Saved data entries
/---

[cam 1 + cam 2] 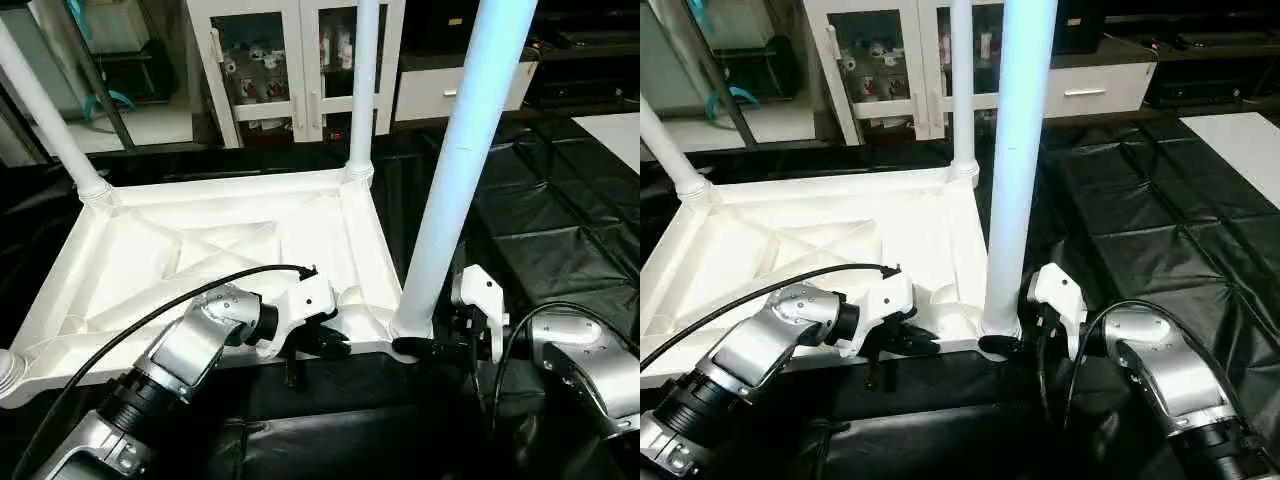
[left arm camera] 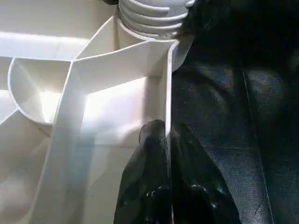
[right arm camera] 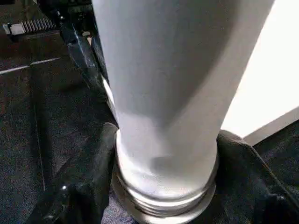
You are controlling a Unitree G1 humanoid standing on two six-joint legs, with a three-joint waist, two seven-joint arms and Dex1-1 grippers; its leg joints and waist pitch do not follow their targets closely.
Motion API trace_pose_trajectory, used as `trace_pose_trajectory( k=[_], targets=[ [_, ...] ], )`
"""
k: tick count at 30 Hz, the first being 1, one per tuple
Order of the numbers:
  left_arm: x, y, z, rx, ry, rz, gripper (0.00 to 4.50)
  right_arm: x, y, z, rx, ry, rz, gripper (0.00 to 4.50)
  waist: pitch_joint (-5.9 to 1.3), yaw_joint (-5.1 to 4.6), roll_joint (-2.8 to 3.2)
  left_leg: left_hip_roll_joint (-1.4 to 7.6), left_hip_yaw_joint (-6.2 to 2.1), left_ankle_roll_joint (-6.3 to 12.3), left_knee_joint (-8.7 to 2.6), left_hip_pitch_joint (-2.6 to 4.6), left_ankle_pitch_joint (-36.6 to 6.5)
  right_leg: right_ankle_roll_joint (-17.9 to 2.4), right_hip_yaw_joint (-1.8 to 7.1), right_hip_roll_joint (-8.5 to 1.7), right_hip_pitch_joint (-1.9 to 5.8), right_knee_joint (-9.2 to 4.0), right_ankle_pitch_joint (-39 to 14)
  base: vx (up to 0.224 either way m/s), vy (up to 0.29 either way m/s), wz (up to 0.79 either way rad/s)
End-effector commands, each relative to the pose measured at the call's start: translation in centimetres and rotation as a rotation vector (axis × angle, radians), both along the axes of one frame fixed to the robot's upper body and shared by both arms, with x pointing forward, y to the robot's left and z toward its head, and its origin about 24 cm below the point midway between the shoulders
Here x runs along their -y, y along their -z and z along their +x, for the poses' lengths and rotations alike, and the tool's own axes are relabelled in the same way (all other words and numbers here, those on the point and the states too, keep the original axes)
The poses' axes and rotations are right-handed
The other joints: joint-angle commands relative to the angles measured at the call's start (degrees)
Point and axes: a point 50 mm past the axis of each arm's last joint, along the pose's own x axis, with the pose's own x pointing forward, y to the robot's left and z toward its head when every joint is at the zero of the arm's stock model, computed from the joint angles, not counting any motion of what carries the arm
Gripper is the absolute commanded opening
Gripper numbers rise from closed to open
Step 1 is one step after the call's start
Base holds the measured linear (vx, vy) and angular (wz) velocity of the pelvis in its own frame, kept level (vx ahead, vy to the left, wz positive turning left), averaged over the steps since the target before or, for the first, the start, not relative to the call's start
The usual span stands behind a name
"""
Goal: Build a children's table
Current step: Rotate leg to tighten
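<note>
The white table top (image 1: 210,250) lies upside down with its X-ribbed underside facing up. Tapered white legs stand in the far left socket (image 1: 50,110), the far right socket (image 1: 363,90) and the near right socket (image 1: 460,170). The near left corner (image 1: 8,372) also carries a ribbed leg base at the picture's edge. My left gripper (image 1: 322,343) is shut on the top's thin near rim (image 2: 167,93), one finger on each side of the wall. My right gripper (image 1: 412,347) is shut on the base of the near right leg (image 3: 163,116), just above its threaded collar.
A black padded sheet (image 1: 560,230) covers the surface under and around the table top. A white cabinet with glass doors (image 1: 270,70) and a white drawer unit (image 1: 450,90) stand behind. A white panel (image 1: 615,130) lies at the far right.
</note>
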Motion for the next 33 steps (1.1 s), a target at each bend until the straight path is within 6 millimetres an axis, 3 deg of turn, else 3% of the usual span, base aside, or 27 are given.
trace_pose_trajectory(
  k=[1,2,5,6,8,9,10,11,12,16,18,20,22,23,24,27,29,30,33],
  targets=[
    [0.4,0.6,-0.2,-0.032,0.002,0.014,0.00,-0.4,0.1,0.5,0.016,0.063,0.035,2.75,-3.15,0.21,-0.91,4.94,-2.58,5.69,-4.24,1.14,-7.9,-17.3,1.93,-3.88,2.05,-3.36,-0.4,0.000,0.000,0.00],
    [0.4,0.6,-0.1,-0.028,-0.012,0.010,0.00,-0.5,0.1,0.8,0.024,0.089,0.041,2.75,-3.07,0.06,-0.91,4.86,-2.55,5.15,-4.33,1.14,-8.8,-17.2,1.94,-3.85,2.01,-3.48,-1.6,0.000,0.000,0.00],
    [1.0,0.9,1.1,0.009,-0.141,-0.015,0.00,-0.5,0.6,2.9,0.084,0.390,0.119,2.75,-2.94,-0.65,-0.93,4.68,-2.69,2.62,-4.70,1.20,-11.4,-16.4,1.91,-3.83,1.97,-3.97,-6.5,0.000,0.000,0.00],
    [1.0,0.9,1.1,0.009,-0.141,-0.015,0.00,-0.5,0.6,2.9,0.084,0.390,0.119,2.75,-2.86,-0.91,-0.95,4.61,-2.75,1.64,-4.82,1.25,-12.6,-15.9,1.92,-3.86,1.83,-4.20,-8.4,0.000,0.000,0.00],
    [2.2,1.1,2.0,0.015,-0.230,-0.049,0.00,-1.0,1.2,3.9,0.071,0.581,0.200,2.75,-2.84,-1.11,-1.06,4.58,-2.78,0.77,-4.93,1.31,-13.5,-15.1,1.96,-3.89,1.76,-4.49,-10.0,0.000,0.000,0.00],
    [2.7,1.2,2.4,0.019,-0.265,-0.060,0.00,-1.2,1.5,4.2,0.073,0.633,0.207,2.75,-3.01,-1.15,-0.79,4.49,-2.74,0.57,-4.89,1.30,-13.2,-14.8,1.97,-3.85,1.64,-4.41,-9.6,0.000,0.000,0.00],
    [3.2,1.3,2.7,0.020,-0.299,-0.065,0.00,-1.5,1.8,4.5,0.075,0.689,0.201,2.75,-3.03,-1.15,-1.26,4.59,-2.75,0.41,-4.96,1.35,-13.0,-14.7,1.95,-3.71,1.70,-4.46,-8.6,0.000,0.000,0.00],
    [3.2,1.3,2.7,0.020,-0.299,-0.065,0.00,-1.5,1.8,4.5,0.075,0.690,0.201,2.75,-3.00,-1.13,-1.11,4.48,-2.69,0.49,-4.94,1.29,-12.6,-14.6,1.98,-3.71,1.64,-4.43,-8.3,0.000,0.000,0.00],
    [4.2,1.4,3.6,0.032,-0.391,-0.061,0.00,-1.8,2.6,5.3,0.073,0.843,0.148,2.75,-3.00,-1.09,-1.47,4.47,-2.57,0.79,-4.88,1.22,-12.4,-14.6,2.07,-3.80,1.46,-4.38,-8.0,0.000,0.000,0.00],
    [5.5,1.8,4.8,0.082,-0.510,0.002,0.00,-2.6,3.6,6.3,0.083,1.053,0.028,2.75,-2.97,-0.95,-1.25,4.28,-2.64,0.22,-4.99,1.28,-11.6,-13.5,2.04,-3.83,1.49,-4.72,-9.2,0.000,0.000,0.00],
    [5.7,1.9,4.9,0.096,-0.520,0.019,0.00,-3.0,3.7,6.5,0.080,1.072,0.016,2.75,-3.08,-0.80,-1.28,4.33,-2.66,0.27,-4.96,1.44,-11.9,-13.1,2.02,-3.81,1.41,-4.79,-8.9,0.000,0.000,0.00],
    [6.3,2.0,5.0,0.109,-0.536,0.025,0.00,-4.4,3.4,6.9,0.104,1.070,0.006,2.75,-3.08,-0.68,-0.89,4.36,-2.66,0.27,-5.07,1.44,-12.2,-12.7,2.03,-3.81,1.41,-4.74,-8.5,0.000,0.000,0.00],
    [6.7,2.1,5.0,0.112,-0.536,0.024,0.00,-5.5,2.9,7.2,0.152,1.032,0.004,2.75,-3.02,-0.47,-0.99,4.44,-2.67,0.08,-5.26,1.47,-13.2,-12.3,2.00,-3.81,1.36,-4.90,-8.6,0.000,0.000,0.00],
    [6.7,2.1,5.0,0.112,-0.533,0.023,0.00,-5.8,2.7,7.3,0.170,1.016,0.002,2.75,-2.97,-0.45,-0.72,4.42,-2.74,-0.15,-5.33,1.46,-13.8,-12.2,2.00,-3.83,1.35,-4.86,-9.0,0.000,0.000,0.00],
    [6.7,2.1,5.0,0.111,-0.529,0.023,0.00,-5.8,2.6,7.3,0.185,1.015,0.005,2.75,-2.84,-0.46,-0.92,4.46,-2.75,-0.57,-5.49,1.52,-15.4,-11.8,2.00,-3.84,1.31,-5.11,-10.4,0.000,0.000,0.00],
    [6.2,2.1,5.1,0.115,-0.517,0.025,0.00,-5.4,2.2,7.6,0.203,1.040,0.036,2.75,-2.70,-0.62,-0.60,4.44,-2.87,-1.51,-5.75,1.62,-18.5,-10.8,2.07,-3.88,1.10,-5.48,-13.6,0.000,0.000,0.00],
    [5.8,2.1,5.0,0.113,-0.500,0.025,0.00,-5.3,1.8,7.4,0.207,1.018,0.074,2.75,-2.78,-0.59,-0.77,4.39,-2.87,-1.25,-5.72,1.45,-17.8,-10.5,2.14,-3.97,1.21,-5.45,-13.4,0.000,0.000,0.00],
    [5.5,2.1,5.0,0.112,-0.495,0.026,0.00,-5.1,1.5,7.3,0.215,1.014,0.086,3.09,-2.80,-0.56,-1.09,4.46,-2.80,-0.69,-5.69,1.37,-16.7,-10.6,2.17,-3.96,1.23,-5.44,-12.4,0.000,0.000,0.00],
    [4.7,2.1,4.8,0.109,-0.464,0.029,0.00,-4.6,1.1,6.9,0.229,0.998,0.098,3.47,-3.04,-0.24,-0.61,4.62,-2.76,0.86,-5.51,1.11,-12.6,-11.1,2.11,-3.92,1.48,-4.94,-7.6,0.000,0.000,0.00]
  ],
)
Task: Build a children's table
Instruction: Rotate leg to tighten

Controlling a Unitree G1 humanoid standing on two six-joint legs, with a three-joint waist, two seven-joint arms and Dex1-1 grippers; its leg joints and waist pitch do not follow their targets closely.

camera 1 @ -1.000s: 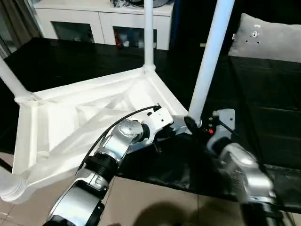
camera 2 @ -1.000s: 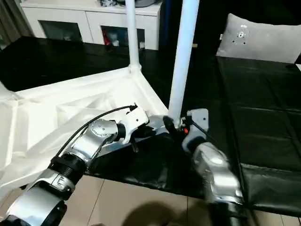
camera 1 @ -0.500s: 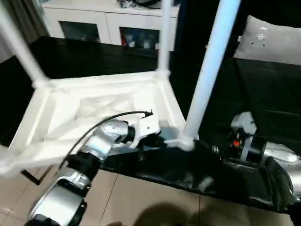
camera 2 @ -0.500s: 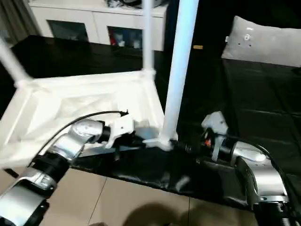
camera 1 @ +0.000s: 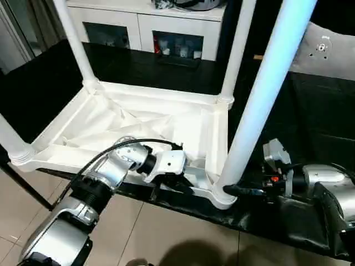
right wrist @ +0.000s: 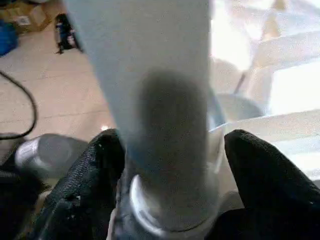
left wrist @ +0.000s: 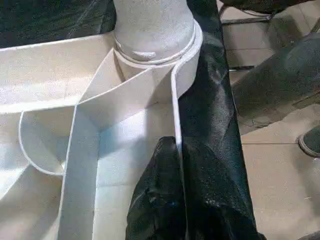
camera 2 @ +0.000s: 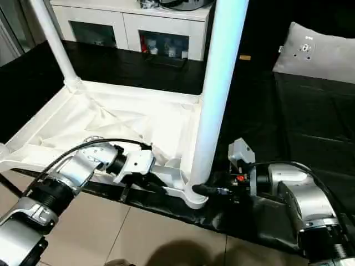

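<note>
Upside-down on a black-covered surface [camera 1: 310, 127] before us lies the all-white plastic children's table [camera 1: 138, 119], its ribbed square underside facing up and its long tapered tubular legs rising from the round corner sockets. Starting at our left, one leg [camera 1: 12, 141] stands at the near left corner and another [camera 1: 75, 41] at the far left. Our left gripper [left wrist: 172, 200] is clenched on the thin near rim of the tabletop, a black finger on either side of the wall, just beside the near right socket [left wrist: 155, 47]. Farther right, the far right leg [camera 1: 236, 52] stands behind, and the thick near right leg [camera 1: 260, 105] rises from its socket close to us. Our right gripper [right wrist: 167, 180] sits at that leg's base with its black fingers [right wrist: 95, 175] spread either side; we cannot tell whether they press on it. Behind stands a white cabinet with glass doors [camera 1: 144, 30], and a grey cushion [camera 1: 327, 52] lies at the far right.
</note>
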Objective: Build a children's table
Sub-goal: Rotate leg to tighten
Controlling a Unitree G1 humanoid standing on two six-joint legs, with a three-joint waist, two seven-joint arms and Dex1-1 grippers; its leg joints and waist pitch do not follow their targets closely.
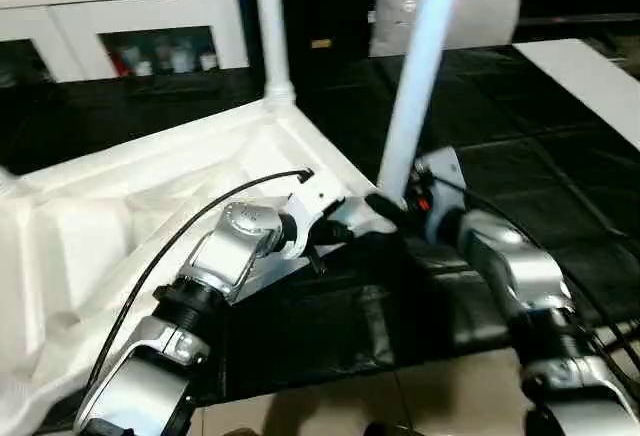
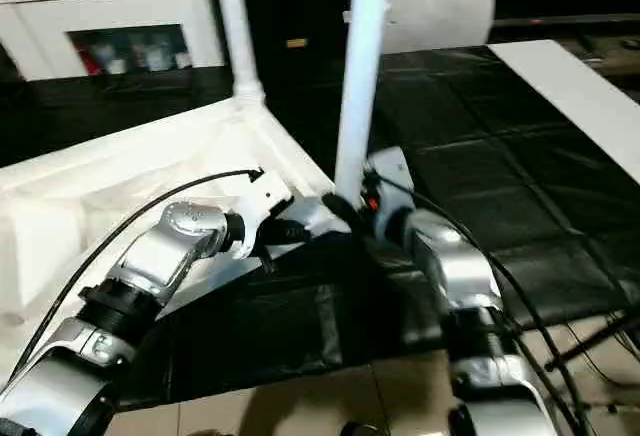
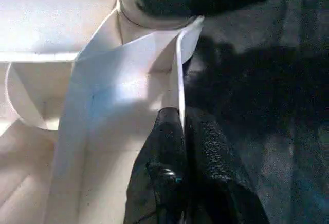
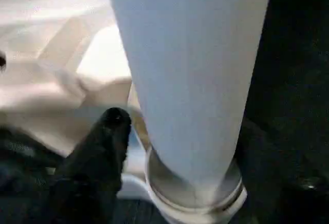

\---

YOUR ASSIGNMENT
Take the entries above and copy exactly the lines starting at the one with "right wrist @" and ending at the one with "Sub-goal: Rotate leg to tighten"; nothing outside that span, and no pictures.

SOLUTION TO THE PROBLEM
right wrist @ +0.000s: 
left wrist @ +0.000s: 
camera 2 @ +0.000s: 

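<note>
Upside-down on a black-covered surface [camera 1: 310, 127] before us lies the all-white plastic children's table [camera 1: 138, 119], its ribbed square underside facing up and its long tapered tubular legs rising from the round corner sockets. Starting at our left, one leg [camera 1: 12, 141] stands at the near left corner and another [camera 1: 75, 41] at the far left. Our left gripper [left wrist: 172, 200] is clenched on the thin near rim of the tabletop, a black finger on either side of the wall, just beside the near right socket [left wrist: 155, 47]. Farther right, the far right leg [camera 1: 236, 52] stands behind, and the thick near right leg [camera 1: 260, 105] rises from its socket close to us. Our right gripper [right wrist: 167, 180] sits at that leg's base with its black fingers [right wrist: 95, 175] spread either side; we cannot tell whether they press on it. Behind stands a white cabinet with glass doors [camera 1: 144, 30], and a grey cushion [camera 1: 327, 52] lies at the far right.
</note>
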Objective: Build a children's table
Sub-goal: Rotate leg to tighten

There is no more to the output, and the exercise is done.